PROBLEM DETAILS:
All the data must be output exactly as given.
┄┄┄┄┄┄
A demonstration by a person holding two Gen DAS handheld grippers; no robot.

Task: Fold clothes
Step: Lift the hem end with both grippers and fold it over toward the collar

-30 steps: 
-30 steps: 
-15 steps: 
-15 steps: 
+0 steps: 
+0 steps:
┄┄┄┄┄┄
RESPONSE AREA:
A demonstration by a person holding two Gen DAS handheld grippers; no robot.

Task: Fold clothes
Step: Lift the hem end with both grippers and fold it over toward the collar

-30 steps: 
-30 steps: 
-15 steps: 
-15 steps: 
+0 steps: 
+0 steps:

Nothing further belongs to this answer.